Margaret H’Doubler 1889–1982

The architect of dance in higher education

H’Doubler with her ever-present sidekick, a human skeleton

Though Margaret H’Doubler was not a dancer—she took only a handful of classes in her lifetime—she is considered the founder of dance in American higher education. At a time when dance was considered an inappropriate, sexually promiscuous activity for women, she offered her students the chance to explore their physical and creative sides.

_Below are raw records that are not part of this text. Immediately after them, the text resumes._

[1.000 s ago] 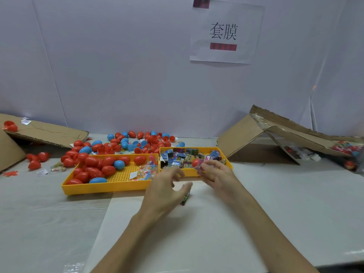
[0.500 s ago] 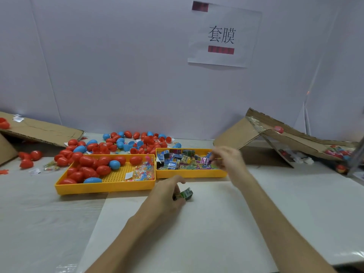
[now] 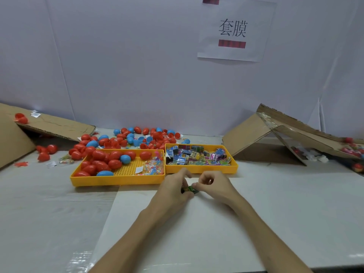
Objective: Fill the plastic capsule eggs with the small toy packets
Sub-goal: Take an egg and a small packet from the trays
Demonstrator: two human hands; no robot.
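Observation:
A small green toy packet [image 3: 190, 189] sits just above the white table, pinched between both hands. My left hand [image 3: 173, 191] grips its left end with curled fingers. My right hand [image 3: 214, 186] pinches its right end with thumb and fingertips. Just beyond them a yellow tray [image 3: 201, 170] holds many small printed toy packets [image 3: 197, 157]. A larger yellow tray [image 3: 118, 179] to its left holds red and blue capsule eggs [image 3: 104, 162] and a clear bag of coloured bits [image 3: 152, 167]. More red and blue eggs [image 3: 134, 136] lie heaped on the table behind the trays.
Torn cardboard flaps lean at the far left [image 3: 51, 125] and far right [image 3: 275, 134]; a few eggs [image 3: 352, 150] lie on the right one. Loose red eggs [image 3: 46, 150] sit left of the trays. A white wall with a paper sign [image 3: 234, 30] closes the back.
My right hand came back from the packet tray's far end and now meets my left hand on the green packet in front of the trays. The red egg it held earlier is gone.

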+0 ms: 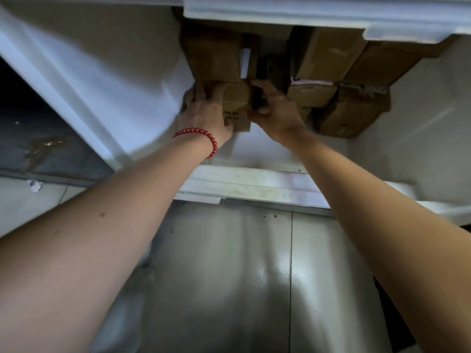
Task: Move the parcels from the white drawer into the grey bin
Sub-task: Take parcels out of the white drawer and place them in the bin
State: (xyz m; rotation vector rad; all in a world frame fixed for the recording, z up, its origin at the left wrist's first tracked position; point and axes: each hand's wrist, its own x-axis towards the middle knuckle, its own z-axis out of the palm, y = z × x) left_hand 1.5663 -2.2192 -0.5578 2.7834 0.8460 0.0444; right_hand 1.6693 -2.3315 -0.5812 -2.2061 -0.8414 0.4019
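Fingers [201,92] of left hand [204,115], right hand [277,113] around one parcel [235,99]

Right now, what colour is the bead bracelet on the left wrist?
Red bead bracelet, best in head view.

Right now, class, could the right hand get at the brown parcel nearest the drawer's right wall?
Probably yes: that parcel lies uncovered, top bare, close to the right hand. The hand grips a dark item, though, so it must let go first.

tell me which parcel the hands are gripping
The small front-left parcel with dark print: the left hand grips its left side, the right hand its right edge. The other parcels sit behind.
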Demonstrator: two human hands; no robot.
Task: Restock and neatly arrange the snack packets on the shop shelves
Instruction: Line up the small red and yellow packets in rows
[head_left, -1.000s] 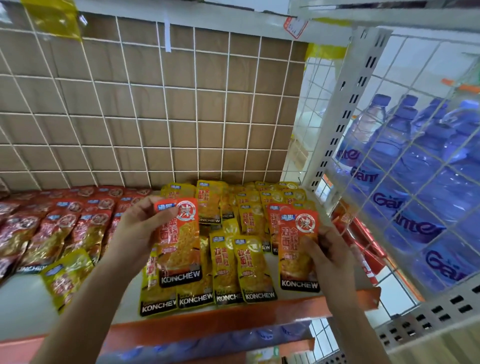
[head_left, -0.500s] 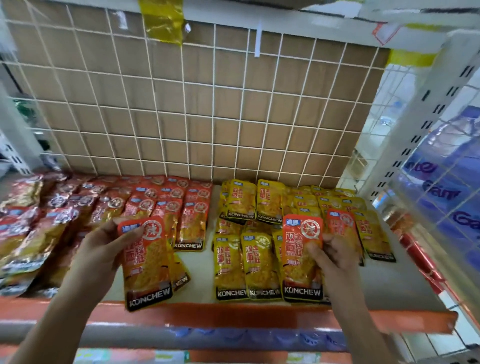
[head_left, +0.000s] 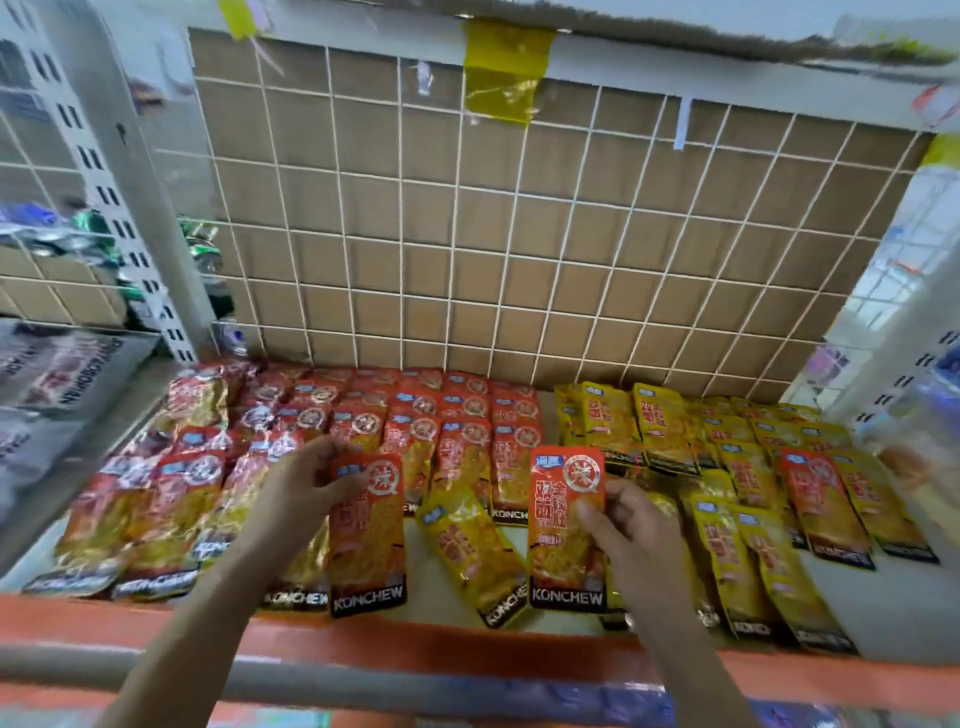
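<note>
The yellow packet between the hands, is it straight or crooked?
Crooked: the yellow packet lies flat on the shelf, slanted, its KONCHEW end swung right.

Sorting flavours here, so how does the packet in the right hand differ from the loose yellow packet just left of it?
The red packet is orange-red; the yellow packet is yellow. The red packet is held straight, pinched by the right hand; the yellow packet lies tilted on the shelf, with no hand on it. Both have a black KONCHEW band at the bottom.
</note>
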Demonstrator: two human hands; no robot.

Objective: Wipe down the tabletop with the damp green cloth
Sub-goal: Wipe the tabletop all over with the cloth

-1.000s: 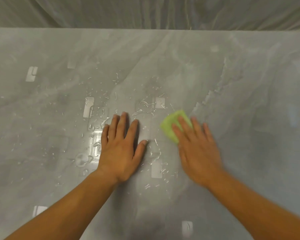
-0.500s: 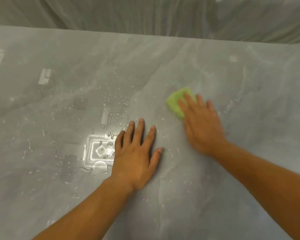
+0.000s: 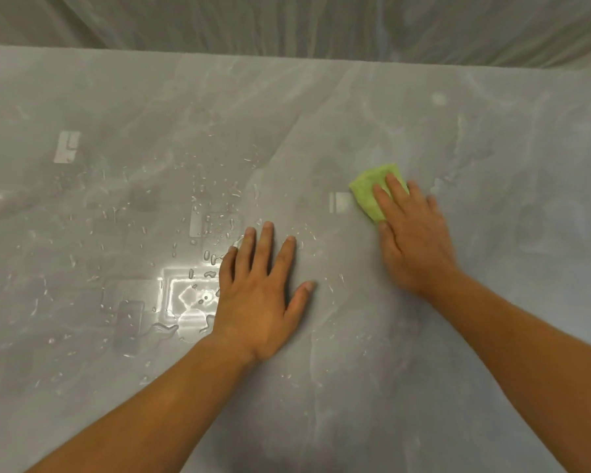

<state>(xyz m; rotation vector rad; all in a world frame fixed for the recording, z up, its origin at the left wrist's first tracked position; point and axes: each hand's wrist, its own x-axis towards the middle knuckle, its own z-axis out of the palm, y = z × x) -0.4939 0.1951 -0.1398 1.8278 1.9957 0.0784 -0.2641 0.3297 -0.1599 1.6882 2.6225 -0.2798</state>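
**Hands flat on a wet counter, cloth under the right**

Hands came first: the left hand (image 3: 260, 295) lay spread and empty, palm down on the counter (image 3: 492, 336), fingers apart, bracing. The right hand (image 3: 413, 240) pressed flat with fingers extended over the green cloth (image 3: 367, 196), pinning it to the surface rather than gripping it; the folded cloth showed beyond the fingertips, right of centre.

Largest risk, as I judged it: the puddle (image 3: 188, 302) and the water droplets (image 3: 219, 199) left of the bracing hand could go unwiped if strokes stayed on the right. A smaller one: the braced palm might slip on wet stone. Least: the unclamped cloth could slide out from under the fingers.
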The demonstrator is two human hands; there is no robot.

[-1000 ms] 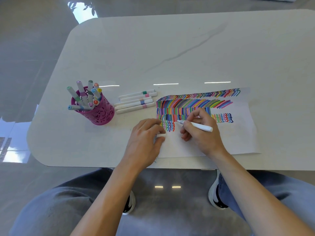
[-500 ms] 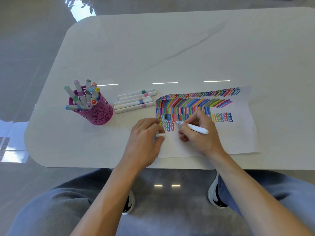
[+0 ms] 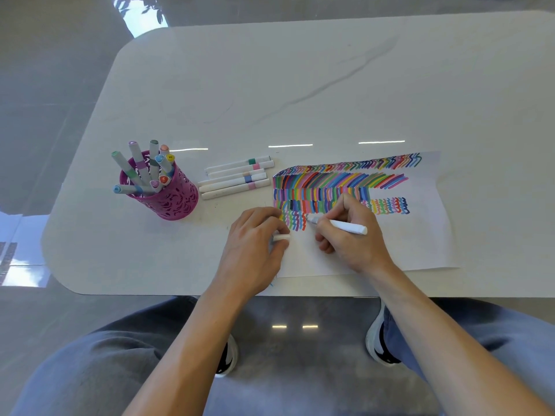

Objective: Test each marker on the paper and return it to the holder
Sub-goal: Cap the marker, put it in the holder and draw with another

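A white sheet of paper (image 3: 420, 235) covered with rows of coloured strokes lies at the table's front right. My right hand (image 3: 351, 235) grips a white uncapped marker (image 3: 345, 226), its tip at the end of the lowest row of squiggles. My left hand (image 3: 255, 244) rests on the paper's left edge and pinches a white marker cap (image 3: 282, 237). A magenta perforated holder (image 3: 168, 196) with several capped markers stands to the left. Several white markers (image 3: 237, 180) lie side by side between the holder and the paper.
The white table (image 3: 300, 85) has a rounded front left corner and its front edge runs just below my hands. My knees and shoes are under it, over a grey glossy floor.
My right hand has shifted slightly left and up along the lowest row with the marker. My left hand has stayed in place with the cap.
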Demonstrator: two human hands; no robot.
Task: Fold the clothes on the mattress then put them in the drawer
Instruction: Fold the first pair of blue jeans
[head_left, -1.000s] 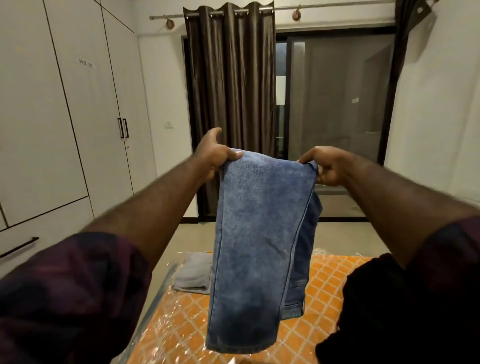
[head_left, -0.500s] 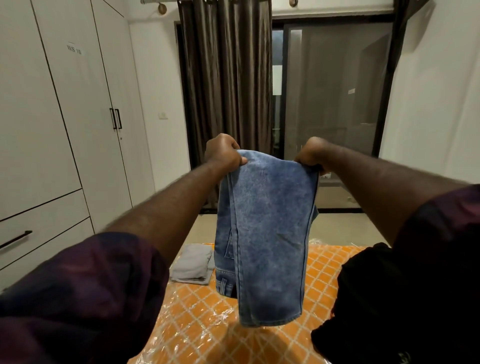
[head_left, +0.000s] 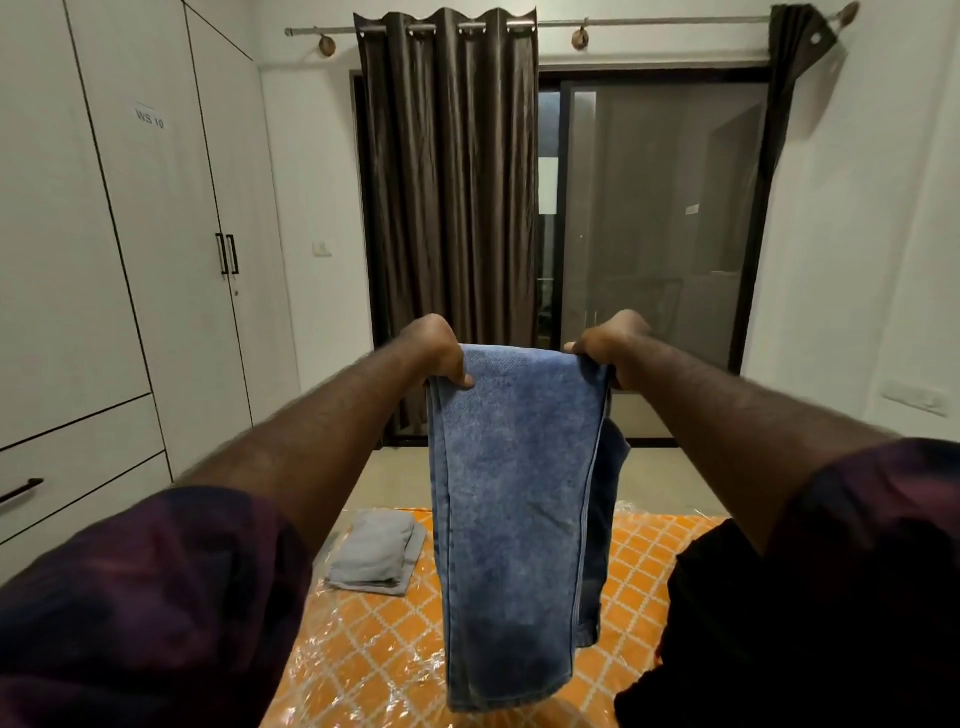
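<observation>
A pair of blue jeans (head_left: 511, 519), folded over, hangs in the air above the mattress (head_left: 374, 654). My left hand (head_left: 434, 351) grips the left end of its top fold. At the right end, my right hand (head_left: 608, 345) pinches the same fold. Both arms are stretched forward at chest height. The mattress has an orange lattice cover under clear plastic. A folded grey garment (head_left: 376, 553) lies on its far left part. A black garment (head_left: 727, 623) sits in a heap at the right. A wardrobe drawer with a dark handle (head_left: 21, 491) is shut at the lower left.
White wardrobe doors (head_left: 171, 249) line the left wall. A dark curtain (head_left: 449, 182) and a glass sliding door (head_left: 660, 223) stand straight ahead past the mattress. A strip of bare floor (head_left: 395, 478) lies between the mattress and the door. A white wall is at the right.
The jeans stay held in both hands; their hanging end dropped lower again after being lifted. The view tilted back up, showing the curtain rod.
</observation>
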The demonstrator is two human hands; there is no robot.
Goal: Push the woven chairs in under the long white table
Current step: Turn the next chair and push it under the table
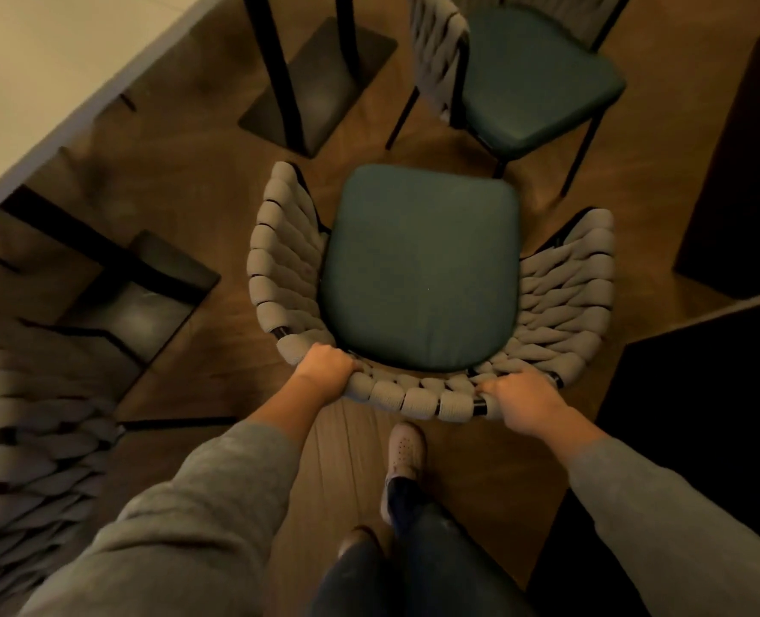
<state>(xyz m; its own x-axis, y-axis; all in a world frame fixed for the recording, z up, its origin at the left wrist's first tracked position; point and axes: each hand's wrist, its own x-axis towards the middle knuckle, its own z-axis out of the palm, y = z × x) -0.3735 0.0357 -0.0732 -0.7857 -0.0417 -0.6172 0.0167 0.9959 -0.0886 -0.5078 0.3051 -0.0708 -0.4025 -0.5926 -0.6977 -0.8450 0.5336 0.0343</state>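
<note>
Beneath the curled fingers [355,365] sits the woven chair [418,269], left hand [325,369] and right hand [520,400] clamped on its back rail. The white table [35,82] (up-left of the fingers) stands apart from it.

There is a single view, worn on the head and tilted steeply down. The wearer's arms [200,505] and legs [414,549] enter from the bottom edge. A chair [418,269] lies close below at centre, seen almost from straight above, with its back nearest the camera. The table [35,82] shows only as an edge crossing the upper left corner on a slant. Floor [191,162] fills the rest, and the wide lens bends lines near the borders.
</note>
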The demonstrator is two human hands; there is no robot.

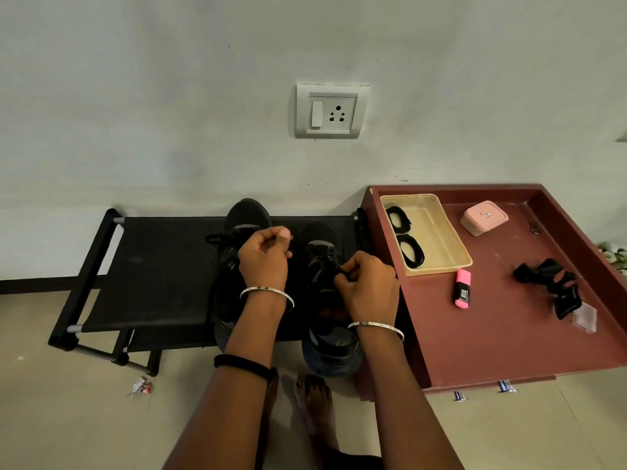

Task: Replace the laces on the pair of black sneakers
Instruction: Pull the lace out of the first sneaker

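Two pinches on lace [327, 257]: left hand [264, 257] raised, right hand [368, 288] at right sneaker [317, 232]. Hard tug may snag an eyelet.

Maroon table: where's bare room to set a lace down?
Free: the near strip of the maroon table, before the pink highlighter and black straps; the black bench left of the sneakers. Crowded: bench's right end, under left hand and right hand.
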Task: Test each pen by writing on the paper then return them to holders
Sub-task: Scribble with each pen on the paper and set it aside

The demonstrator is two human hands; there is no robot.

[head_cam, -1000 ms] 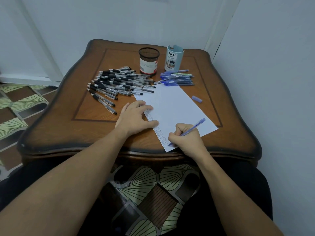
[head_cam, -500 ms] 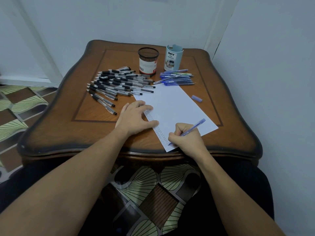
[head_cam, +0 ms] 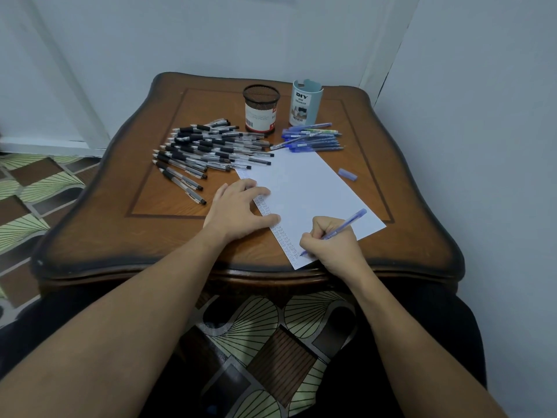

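Two hands at work, centre of the frame. We list the right hand, its fingers curled tight round a blue pen, tip down at the lower corner of the paper, next to a column of small test marks running along the sheet's left edge. The left hand lies flat, fingers straight and spread, pressing that same edge to the desk. Upper left of the sheet is a heap of black pens, loose on the wood. At its top edge is a smaller row of blue pens, and a loose cap lies right of the paper. Behind them stand a black mesh holder and a pale blue holder, both upright, with no pen standing out of either. Hazards, as we judge them: the writing sits close to the desk's near edge, so the sheet could slip off if the left hand lifts. The cap may be forgotten. Tested and untested pens could mix, since both lie in open heaps.
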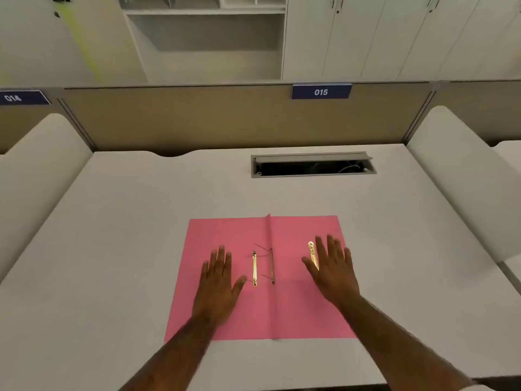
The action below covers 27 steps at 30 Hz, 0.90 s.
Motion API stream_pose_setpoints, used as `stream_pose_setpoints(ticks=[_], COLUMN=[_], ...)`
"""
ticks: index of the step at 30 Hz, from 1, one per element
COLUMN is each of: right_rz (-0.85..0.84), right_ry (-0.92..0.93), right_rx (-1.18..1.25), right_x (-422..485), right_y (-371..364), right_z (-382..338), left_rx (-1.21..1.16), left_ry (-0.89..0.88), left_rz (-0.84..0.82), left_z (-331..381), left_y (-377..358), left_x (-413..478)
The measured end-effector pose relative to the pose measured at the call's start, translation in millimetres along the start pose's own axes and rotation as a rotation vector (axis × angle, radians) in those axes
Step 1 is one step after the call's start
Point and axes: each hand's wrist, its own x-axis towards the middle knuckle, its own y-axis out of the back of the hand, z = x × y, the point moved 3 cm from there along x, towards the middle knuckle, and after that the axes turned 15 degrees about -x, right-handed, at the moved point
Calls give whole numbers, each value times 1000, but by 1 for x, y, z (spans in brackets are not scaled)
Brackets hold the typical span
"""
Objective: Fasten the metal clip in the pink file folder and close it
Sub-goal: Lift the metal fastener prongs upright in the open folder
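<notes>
The left hand's fingers (220,256) are stretched out and slightly apart, gripping nothing, with the left hand (218,280) palm-down over the left leaf of the pink file folder (293,306); whether the palm presses on the card or floats just above it cannot be told. Its thumb tip points right, ending just beside the near end of a loose gold metal bar (254,268) that lies on the left leaf, parallel to the fold. The right hand's fingers (332,249) are likewise spread and empty, and the right hand (334,270) is flat over the right leaf. A second gold metal piece (312,253) lies partly under its index finger, only the far end showing clearly. Between the hands, along the folder's centre crease, sits the metal clip (272,266), its two thin prongs sticking up and leaning left, unfastened. The folder lies fully open on the white tabletop (127,235), towards the near edge. Farther off, a cable hatch (313,165) is set into the tabletop, its flap raised. Behind it stands a beige partition carrying a blue sign reading 015 (321,92).
</notes>
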Motion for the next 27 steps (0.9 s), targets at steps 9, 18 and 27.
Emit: stream_pose_setpoints(ticks=[9,18,27], right_rz=[-111,-89,-61], right_ry=[-27,-33,-32], right_rx=[-11,-43,-57], right_x=[-27,-35,-40], right_y=[-53,-75,-84], right_z=[4,6,6], left_rx=[20,19,44], left_ry=[27,14,19], left_rz=[-65,-39,-21], left_z=[-14,-18,-20], left_y=[-28,-36,-43], left_x=[-19,-26,-29])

Born in Kansas, H’Doubler graduated with a degree in biology from the University of Wisconsin–Madison in 1910. After teaching physical education at her alma mater for six years, she spent a year in New York. Blanche Trilling, UW’s PE chair, requested that she poke around the city and find some dance “worth a college woman’s time.”

Although H’Doubler was initially turned off by what she saw—particularly the stiff, imitative and possibly physically damaging dance that often passed for studio ballet training at the time—she was drawn to Alys Bentley’s creative movement classes for children in NYC.

She was able to apply Bentley’s creative problem-solving approach when she returned to UW a year later and taught her first dance class as part of a summer session.

Initially, her classes were for women only. They began with students lying on the floor—a scandalous practice in 1917—to feel the pull of gravity. H’Doubler encouraged exploration and self-discovery. For example, students might slowly roll from their backs to their stomachs, to study the motion and sequence of each part of the body as it twists.

Over the next decade, she crafted the curriculum for an interdisciplinary dance major—the first in the U.S.—within UW’s physical education department. In 1926, the program began accepting students. For the next 25-plus years, H’Doubler carefully honed the program. The goal was to create teachers; she was less concerned with training performers.

By the time she retired in 1954, H’Doubler had effectively franchised dance education: Many of her students went on to head dance programs in other colleges and private and public schools. Ten years before her death at 93, she received an honorary doctorate from UW. DT

Classroom Style

H’Doubler’s classes were notable for their unconventional start—on the floor, free from worry about balancing—and problem-solving approach, rather than a focus on technique. H’Doubler, who was not a dancer, rarely demonstrated for her students. Instead, she relied on a human skeleton (it became her trademark) to illustrate the body’s anatomy and physical ability.

Fun Facts

  • Soon after establishing dance classes at the University of Wisconsin–Madison, H’Doubler organized a weekly workshop for students to study dance outside of university coursework. She named the group Orchesis, from the Greek word for the universal nature of movement. Men weren’t allowed to join the dance club until 1933.
  • The University of Wisconsin–Madison dedicated its Lathrop Hall to the burgeoning dance program. In 1998, the university renamed the remodeled space Margaret H’Doubler Performance Space.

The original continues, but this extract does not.